Forest Conscious

1 Jun

Welcome June!  This month we will be focusing on relating to nature through enjoying the outdoors, gardening and conservation.  We’d like to kick it off by highlighting World Environment Day coming this Sunday June 5th!

World Environment Day (WED) is an annual event that is aimed at being the biggest and most widely celebrated global day for positive environmental action. WED activities take place all year round but climax on 5 June every year, involving everyone from everywhere.

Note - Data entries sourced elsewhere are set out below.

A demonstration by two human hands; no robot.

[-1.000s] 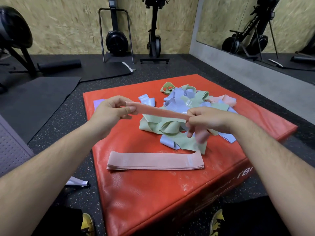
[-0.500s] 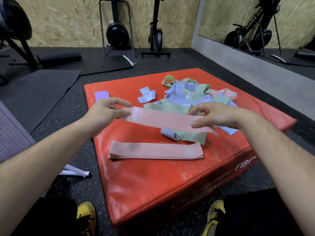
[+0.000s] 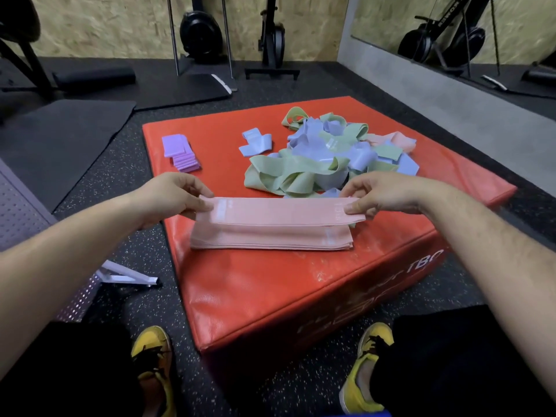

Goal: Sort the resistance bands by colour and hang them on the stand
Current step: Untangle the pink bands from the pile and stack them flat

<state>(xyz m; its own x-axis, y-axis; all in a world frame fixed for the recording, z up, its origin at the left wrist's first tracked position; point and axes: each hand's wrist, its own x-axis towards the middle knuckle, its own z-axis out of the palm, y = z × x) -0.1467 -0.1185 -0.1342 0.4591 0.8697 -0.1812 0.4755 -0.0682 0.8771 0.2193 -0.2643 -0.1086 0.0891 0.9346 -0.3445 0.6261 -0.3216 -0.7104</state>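
Head view: at the far left a perforated purple panel (image 3: 18, 206) rises from the speckled floor, with a white foot (image 3: 129, 276) beside it. On the red padded box (image 3: 270, 290), near its far left corner, lies a stack of folded purple bands (image 3: 180, 153). The left hand (image 3: 171, 197) pinches the left end of a pink band (image 3: 279, 210) between thumb and fingers. The band runs flat and level across to the right hand (image 3: 382, 194), which pinches its right end the same way. It overlaps the far edge of a pink stack (image 3: 270, 240) lying flat near the box's front edge; whether the two touch cannot be told. Farther back a loose blue band (image 3: 255, 142) lies alone, and right of it sits a tangled pile (image 3: 325, 158) of green, blue and pink bands.
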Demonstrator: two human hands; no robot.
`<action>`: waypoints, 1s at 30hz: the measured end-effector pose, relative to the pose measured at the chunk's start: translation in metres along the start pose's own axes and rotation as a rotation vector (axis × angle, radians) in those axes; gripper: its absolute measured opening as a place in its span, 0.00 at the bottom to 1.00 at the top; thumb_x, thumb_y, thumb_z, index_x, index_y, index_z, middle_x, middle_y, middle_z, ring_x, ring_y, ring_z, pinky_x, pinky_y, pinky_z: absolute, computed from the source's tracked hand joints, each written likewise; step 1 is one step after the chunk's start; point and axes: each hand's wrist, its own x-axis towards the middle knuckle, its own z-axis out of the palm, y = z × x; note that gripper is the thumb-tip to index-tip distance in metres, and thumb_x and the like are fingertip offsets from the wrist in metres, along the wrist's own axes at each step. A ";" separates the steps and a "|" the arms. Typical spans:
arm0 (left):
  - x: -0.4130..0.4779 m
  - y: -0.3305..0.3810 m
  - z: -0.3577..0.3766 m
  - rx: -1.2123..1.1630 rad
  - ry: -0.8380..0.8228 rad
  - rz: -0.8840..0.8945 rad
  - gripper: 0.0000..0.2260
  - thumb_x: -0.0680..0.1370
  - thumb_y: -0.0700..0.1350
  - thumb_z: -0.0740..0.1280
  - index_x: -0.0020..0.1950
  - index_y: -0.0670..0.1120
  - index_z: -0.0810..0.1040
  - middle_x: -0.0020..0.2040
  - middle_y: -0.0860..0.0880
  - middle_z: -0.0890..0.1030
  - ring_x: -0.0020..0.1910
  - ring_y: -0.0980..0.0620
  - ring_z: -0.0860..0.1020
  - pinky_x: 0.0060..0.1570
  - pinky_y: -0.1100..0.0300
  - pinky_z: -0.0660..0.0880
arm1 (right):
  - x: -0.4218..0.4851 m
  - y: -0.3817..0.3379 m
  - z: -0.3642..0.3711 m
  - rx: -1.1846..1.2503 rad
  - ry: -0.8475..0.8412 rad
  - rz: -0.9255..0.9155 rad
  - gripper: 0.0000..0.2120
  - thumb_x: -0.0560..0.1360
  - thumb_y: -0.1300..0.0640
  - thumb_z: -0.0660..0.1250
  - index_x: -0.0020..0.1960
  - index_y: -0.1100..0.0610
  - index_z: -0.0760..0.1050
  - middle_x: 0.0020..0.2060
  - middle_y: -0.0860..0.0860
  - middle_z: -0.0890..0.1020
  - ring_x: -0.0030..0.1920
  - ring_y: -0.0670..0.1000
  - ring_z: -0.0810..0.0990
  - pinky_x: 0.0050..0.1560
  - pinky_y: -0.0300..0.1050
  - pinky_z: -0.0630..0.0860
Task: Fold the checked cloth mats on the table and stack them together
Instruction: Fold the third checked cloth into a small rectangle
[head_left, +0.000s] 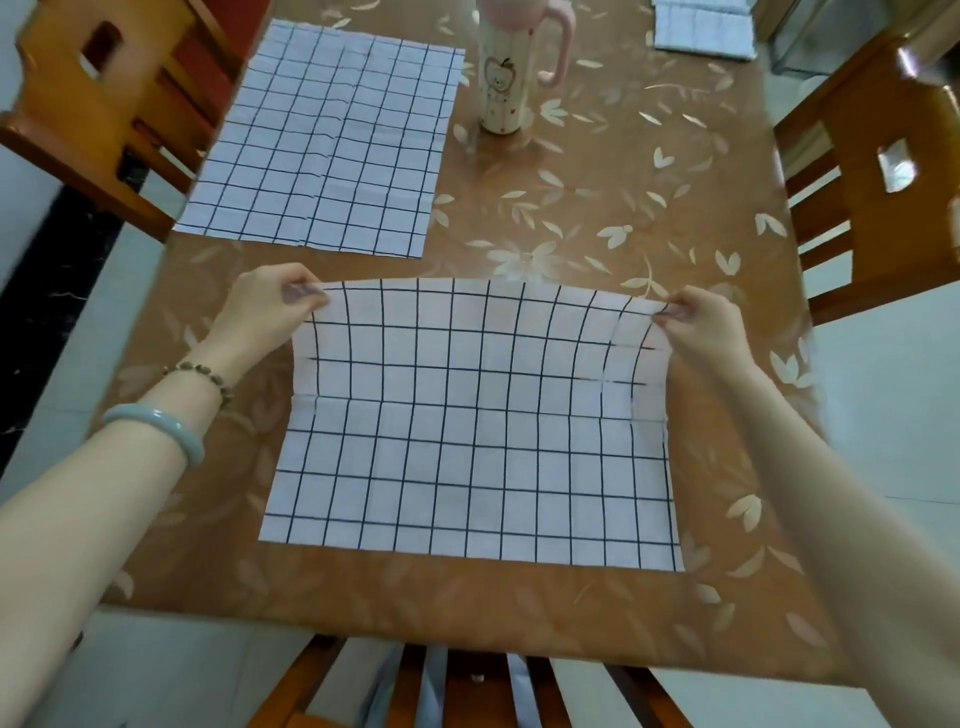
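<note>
The left hand pinches the far left corner of the near checked mat between thumb and curled fingers, and the right hand pinches the far right corner the same way. Between the two hands the far edge of the mat is lifted off the table and drawn fairly taut, so the far half curves upward while the near half lies flat on the tabletop, close to the near edge. A crease runs across the mat about halfway.

On the left wrist sit a beaded bracelet and, further up the forearm, a pale green bangle.

Beyond the left hand, a second checked mat lies spread open and flat on the far left part of the table. To its right stands a tall cream tumbler with a pink handle and an apple picture. At the far right corner lies a folded checked cloth, partly cut off by the frame. Wooden chairs stand at the left, right and near sides of the table.
</note>
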 end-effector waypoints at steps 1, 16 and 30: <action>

WED is a day for people from all walks of life to come together to ensure a cleaner, greener and brighter outlook for themselves and future generations.

Everyone counts in this initiative and WED relies on you to make this happen! We call for action – organize a neighborhood clean-up, stop using plastic bags and get your community to do the same, plant a tree or better yet organize a collective tree planting effort, walk to work, start a recycling drive . . . the possibilities are endless. Check out the WED pack for interesting suggestions on what you could do

Here is a list of potential activities you could get involved with in your own communities! 

Although individual decisions may seem small in the face of global threats and trends, when billions of people join forces in common purpose, we can make a tremendous difference.”  –UN Secretary-General Ban Ki-Moon

2011’s theme for World Environment Day is “Forests: Nature at Your Service

 

Forest Facts

Saving forests requires a change in lifestyle

If you ever wondered how it would be possible for you to save an entire forest then look no further than making simple lifestyle changes. Forests play multiple roles in our lives, including providing a source of livelihood, refuge for many species, and clean air for all.

As a result of the growing global pollution levels forests have often come to be referred to as the ‘lungs of the earth’. This is particularly because deforestation and forest degradation account for nearly 20% of global greenhouse gas emissions, which forests would absorb if carefully managed.

Broadly, there are three main sources of forest degradation: commercial logging, fires, and gathering wood for fuel. Insects and pests also cause considerable forest degradation.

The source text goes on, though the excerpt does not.